A MENTIRA OCULTA - Helio Fernando Salema

 


A MENTIRA OCULTA

Helio Fernando Salema

 

Depois de muitas trocas de olhares e sorrisos, consegui falar com uma mulher que me encantava há alguns dias. Eu a admirava quando passava perto do meu trabalho, mas ela sempre parecia estar com pressa. Então decidi sair mais cedo e ficar de plantão até que ela aparecesse.

Quando a vislumbrei, logo preparei-me para iniciar a tão esperada conversa, ou quem sabe, conquista. Assim que estava bem próxima percebeu as minhas intenções e, um contido sorriso demonstrava o enorme desejo que ela não atrevia esconder.

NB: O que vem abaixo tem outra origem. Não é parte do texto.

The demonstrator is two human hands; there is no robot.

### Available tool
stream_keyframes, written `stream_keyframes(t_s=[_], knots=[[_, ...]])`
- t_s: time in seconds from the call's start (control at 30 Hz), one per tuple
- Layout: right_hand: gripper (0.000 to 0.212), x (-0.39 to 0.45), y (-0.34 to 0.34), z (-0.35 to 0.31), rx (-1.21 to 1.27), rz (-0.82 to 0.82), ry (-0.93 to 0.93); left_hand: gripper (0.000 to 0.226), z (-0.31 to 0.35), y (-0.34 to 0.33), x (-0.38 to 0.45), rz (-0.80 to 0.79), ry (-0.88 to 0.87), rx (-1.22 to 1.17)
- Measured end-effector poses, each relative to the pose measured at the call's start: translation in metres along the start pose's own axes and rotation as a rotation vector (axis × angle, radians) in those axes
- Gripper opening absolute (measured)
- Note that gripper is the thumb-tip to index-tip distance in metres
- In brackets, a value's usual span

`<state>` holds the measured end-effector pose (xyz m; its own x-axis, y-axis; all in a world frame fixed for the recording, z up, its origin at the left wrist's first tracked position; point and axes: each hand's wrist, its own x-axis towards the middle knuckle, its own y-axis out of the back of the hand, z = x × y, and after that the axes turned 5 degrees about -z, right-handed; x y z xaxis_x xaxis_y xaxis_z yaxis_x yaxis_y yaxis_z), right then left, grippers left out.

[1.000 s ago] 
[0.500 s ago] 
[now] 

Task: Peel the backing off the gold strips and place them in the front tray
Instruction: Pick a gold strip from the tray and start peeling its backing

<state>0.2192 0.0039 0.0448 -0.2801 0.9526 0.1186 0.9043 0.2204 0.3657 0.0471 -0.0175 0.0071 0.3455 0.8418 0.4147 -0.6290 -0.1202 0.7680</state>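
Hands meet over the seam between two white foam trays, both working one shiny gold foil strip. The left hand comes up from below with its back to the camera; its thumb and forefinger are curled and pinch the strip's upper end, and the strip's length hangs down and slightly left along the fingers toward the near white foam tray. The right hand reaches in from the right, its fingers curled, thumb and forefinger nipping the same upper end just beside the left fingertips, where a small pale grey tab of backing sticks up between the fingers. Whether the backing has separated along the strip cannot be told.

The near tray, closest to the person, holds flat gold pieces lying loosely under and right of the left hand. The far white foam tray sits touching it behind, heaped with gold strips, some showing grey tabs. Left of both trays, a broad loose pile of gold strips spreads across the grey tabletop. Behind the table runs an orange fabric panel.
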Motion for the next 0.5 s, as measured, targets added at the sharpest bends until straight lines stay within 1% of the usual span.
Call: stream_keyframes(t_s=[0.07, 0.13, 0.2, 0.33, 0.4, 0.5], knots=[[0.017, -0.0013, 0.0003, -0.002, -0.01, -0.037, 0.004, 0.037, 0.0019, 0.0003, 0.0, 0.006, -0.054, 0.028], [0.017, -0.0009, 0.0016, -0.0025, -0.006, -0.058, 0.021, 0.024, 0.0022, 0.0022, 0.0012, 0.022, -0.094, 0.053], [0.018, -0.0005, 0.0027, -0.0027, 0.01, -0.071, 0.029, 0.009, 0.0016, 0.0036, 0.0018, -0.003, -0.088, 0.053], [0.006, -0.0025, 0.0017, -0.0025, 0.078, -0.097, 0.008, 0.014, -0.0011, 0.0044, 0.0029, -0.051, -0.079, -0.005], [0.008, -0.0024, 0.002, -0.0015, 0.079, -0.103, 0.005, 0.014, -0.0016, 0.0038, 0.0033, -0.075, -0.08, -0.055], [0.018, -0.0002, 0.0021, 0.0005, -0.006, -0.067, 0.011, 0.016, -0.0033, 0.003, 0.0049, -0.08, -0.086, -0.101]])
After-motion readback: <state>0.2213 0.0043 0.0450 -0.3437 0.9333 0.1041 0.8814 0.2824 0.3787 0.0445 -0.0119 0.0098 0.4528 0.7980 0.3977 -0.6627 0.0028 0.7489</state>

Ali mesmo na calçada começamos a conversar e a convidei para um café ou jantar, à escolha dela. Ela sugeriu uma pizzaria que ficava bem próxima. A princípio pensei que a escolha dela era para mostrar-me quem decide. Não me importei, qualquer coisa eu faria para ter a presença dela.

Para demonstrar todo o meu cavalheirismo, deixei que ela escolhesse e, para surpresa foi a minha pizza predileta. Falamos de vários assuntos, a maioria das vezes era ela quem iniciava e eu prosseguia.

Quando ela olhou o relógio e disse-me que precisava ir, pois já era tarde, decidi arriscar um novo encontro:

 — Cremilda, foi um prazer enorme conhecer você. Gostei muito da nossa conversa, da escolha do local e saber que você também aprecia Pizza Marguerita, a minha preferida. Ficarei contente se nos encontrarmos outras vezes:

— Para mim também. Da próxima vez você escolhe.

Arrisquei apostando todas as minhas fichas, considerando o olhar e alegria que ela demonstrava. Então, sugeri o apartamento dela, que ficava bem próximo, como ela mesma dissera.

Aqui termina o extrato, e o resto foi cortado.